The short list of changes from FRX04 to FRX05…

  • Camera support – both photo and video capture (without sound currently) are working. This depends on kernel support, so only Rhodium and Topaz are supported currently. Huge thanks to Jerome Bruneaux (viruscrazy on XDA) for basically doing all the work.
  • Switch build variants from engineering to user-debug for slight speedup.

There’s no OTA this time. I accidentally got rid of the FRX04 target files, needed to generate the incremental patches.

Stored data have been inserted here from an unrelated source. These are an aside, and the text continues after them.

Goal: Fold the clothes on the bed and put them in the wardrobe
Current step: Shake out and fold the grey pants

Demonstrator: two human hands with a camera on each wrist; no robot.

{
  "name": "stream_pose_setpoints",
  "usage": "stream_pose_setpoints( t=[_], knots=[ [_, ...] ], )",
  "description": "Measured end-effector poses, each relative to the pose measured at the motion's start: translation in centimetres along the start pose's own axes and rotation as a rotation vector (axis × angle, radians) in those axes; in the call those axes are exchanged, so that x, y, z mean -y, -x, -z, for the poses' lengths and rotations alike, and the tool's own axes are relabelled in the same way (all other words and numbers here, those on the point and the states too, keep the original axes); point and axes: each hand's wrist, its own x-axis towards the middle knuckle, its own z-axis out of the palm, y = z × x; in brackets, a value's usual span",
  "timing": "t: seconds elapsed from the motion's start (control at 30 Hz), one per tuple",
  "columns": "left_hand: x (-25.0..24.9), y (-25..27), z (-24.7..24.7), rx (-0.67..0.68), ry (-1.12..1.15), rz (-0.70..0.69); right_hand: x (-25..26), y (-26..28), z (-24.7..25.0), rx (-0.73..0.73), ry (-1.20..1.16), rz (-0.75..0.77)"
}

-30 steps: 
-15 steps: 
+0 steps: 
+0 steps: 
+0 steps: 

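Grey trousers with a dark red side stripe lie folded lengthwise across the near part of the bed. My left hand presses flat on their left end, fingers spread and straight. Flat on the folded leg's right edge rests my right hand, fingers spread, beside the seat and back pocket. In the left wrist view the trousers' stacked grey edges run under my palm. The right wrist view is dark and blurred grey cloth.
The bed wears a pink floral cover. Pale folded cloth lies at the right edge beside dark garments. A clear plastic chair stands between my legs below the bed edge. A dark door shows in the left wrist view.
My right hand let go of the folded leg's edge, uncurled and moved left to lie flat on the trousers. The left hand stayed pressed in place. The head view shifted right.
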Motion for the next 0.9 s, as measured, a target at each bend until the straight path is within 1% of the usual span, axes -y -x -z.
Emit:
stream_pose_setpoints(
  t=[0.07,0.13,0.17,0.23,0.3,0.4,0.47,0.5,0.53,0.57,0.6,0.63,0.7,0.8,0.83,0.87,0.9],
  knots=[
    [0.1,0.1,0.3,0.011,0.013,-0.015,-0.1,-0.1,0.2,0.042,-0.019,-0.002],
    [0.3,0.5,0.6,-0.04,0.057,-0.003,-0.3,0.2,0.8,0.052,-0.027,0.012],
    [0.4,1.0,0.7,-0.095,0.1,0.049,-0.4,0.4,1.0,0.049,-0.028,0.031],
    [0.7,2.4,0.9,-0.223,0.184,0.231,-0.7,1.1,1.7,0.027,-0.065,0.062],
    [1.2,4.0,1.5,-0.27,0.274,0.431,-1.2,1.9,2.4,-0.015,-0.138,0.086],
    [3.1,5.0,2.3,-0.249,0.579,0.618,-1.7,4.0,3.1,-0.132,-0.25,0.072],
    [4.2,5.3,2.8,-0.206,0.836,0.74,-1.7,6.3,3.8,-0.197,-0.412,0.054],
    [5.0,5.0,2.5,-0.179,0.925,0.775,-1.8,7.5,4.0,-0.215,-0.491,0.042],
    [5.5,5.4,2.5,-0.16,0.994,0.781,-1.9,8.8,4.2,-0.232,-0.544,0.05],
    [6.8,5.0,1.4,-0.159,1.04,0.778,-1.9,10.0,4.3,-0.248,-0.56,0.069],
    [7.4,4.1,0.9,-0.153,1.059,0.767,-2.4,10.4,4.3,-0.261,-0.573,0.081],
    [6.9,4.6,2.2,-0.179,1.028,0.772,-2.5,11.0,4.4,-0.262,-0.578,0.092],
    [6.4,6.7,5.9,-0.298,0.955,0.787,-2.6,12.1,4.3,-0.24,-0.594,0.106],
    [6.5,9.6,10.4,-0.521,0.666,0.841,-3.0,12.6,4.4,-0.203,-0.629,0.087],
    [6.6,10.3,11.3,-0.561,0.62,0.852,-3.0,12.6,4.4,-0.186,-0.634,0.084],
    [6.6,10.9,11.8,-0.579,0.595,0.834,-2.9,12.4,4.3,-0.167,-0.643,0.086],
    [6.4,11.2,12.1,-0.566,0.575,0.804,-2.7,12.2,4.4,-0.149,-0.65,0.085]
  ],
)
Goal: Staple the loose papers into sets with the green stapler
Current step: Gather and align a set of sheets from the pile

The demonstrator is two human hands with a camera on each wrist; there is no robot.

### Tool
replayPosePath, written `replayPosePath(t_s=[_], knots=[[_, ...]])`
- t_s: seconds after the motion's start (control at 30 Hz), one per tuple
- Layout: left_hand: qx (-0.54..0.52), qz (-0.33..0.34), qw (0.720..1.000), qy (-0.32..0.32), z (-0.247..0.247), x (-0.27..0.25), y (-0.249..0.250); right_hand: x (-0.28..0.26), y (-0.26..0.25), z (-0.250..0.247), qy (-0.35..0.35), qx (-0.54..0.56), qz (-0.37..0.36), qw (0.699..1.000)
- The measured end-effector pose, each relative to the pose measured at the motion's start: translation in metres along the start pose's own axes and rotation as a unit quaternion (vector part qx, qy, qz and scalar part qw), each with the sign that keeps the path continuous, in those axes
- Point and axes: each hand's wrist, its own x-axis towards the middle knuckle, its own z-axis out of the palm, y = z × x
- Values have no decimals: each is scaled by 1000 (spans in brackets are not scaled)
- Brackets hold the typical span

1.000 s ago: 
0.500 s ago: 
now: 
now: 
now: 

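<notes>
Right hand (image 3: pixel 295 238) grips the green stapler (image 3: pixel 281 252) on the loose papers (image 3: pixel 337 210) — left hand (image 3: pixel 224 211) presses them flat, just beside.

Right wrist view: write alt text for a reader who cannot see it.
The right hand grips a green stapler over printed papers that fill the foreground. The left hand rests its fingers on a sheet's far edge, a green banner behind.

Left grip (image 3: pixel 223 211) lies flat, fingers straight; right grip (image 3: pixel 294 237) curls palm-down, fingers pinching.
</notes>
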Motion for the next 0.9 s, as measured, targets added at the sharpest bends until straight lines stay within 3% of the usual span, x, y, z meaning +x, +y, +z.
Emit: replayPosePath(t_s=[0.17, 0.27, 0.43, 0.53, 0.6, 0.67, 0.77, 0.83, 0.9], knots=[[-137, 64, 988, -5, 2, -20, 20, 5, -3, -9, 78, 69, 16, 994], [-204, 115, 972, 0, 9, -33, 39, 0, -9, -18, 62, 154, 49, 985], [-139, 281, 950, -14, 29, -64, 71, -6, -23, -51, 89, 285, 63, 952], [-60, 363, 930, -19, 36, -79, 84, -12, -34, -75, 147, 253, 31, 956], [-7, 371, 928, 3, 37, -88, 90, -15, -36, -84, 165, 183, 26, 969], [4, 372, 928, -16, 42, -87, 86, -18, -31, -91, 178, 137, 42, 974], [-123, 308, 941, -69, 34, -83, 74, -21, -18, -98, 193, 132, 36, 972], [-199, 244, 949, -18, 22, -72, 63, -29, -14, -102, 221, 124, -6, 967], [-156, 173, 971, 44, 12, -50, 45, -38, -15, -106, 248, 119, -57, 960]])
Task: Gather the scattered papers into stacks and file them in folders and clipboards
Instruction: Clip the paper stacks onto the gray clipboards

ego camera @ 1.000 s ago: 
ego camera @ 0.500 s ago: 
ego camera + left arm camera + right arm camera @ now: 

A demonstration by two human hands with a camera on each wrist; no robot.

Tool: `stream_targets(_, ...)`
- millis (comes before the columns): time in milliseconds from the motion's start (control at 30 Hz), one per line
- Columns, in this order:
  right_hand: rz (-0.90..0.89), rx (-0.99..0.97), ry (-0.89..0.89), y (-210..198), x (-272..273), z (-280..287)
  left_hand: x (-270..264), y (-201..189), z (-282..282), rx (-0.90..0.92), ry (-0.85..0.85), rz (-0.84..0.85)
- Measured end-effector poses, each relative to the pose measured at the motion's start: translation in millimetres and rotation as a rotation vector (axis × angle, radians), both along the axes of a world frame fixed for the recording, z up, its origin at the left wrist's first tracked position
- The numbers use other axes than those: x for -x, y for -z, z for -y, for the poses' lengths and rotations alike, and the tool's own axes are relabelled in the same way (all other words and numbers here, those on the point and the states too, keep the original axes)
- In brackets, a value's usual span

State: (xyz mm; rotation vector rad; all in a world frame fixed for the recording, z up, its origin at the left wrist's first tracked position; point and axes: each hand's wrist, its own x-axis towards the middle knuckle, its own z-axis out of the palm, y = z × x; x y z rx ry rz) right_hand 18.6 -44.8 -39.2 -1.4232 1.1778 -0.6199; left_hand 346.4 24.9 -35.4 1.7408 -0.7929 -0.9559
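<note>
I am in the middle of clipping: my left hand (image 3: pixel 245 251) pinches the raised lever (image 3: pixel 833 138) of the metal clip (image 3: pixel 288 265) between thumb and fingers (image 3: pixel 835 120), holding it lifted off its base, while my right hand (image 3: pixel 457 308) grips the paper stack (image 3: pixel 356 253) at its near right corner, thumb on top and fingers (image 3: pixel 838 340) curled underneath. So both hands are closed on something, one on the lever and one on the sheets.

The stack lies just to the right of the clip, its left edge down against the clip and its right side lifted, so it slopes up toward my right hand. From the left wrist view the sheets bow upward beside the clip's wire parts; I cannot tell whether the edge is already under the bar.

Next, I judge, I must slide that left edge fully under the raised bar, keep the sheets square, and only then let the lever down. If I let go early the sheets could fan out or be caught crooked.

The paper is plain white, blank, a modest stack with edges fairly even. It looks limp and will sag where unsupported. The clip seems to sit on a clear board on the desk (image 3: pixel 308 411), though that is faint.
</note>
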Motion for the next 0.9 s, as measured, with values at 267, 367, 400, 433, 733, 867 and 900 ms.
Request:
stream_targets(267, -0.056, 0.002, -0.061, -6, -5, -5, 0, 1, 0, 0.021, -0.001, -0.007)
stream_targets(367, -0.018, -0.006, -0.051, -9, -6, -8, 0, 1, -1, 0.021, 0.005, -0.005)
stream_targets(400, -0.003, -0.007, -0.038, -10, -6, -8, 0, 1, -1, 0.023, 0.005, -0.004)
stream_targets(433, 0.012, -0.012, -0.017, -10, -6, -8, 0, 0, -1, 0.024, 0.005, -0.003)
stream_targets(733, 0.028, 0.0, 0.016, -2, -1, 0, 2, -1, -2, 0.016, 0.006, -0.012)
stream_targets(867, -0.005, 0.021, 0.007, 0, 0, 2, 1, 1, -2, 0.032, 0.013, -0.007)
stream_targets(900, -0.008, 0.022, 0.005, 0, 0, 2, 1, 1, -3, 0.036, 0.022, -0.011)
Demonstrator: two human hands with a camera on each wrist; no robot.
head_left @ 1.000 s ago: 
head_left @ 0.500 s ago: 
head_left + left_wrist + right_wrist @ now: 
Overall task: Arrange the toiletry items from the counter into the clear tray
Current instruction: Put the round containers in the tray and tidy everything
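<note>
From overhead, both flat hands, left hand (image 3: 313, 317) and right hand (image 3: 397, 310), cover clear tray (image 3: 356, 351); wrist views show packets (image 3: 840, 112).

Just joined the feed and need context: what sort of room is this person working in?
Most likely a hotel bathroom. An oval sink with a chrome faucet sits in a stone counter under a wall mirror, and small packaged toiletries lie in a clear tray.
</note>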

Thanks for using XDAndroid!

Another Gingerbread Testing Image

Evening everybody. Got another testing image for you.
  • Google apps should all be fixed now (tested with gmail particularly) — we’ve switched javascript engines and are now using V8
  • The accelerometer driver I’ve blogged about is now included in this build
  • Android codebase sync’ed to latest 2.3.3
  • Not included in this build is some preliminary work on GPS. It crashes Android (and freezes my RHOD400) so it’s been removed from the system image.
  • Proper hardware 3D driver provided in this system. Neocore still doesn’t work.
  • Gallery3D added to the build to test a possible fix for rotation issues. I’m mainly interested in results on RAPH.
Thanks again for everybody testing and providing feedback on these releases. This is signed so old data.img from our previous Gingerbread tester release may work. Again, if you have any problems, we suggest clearing out data.img before reporting them.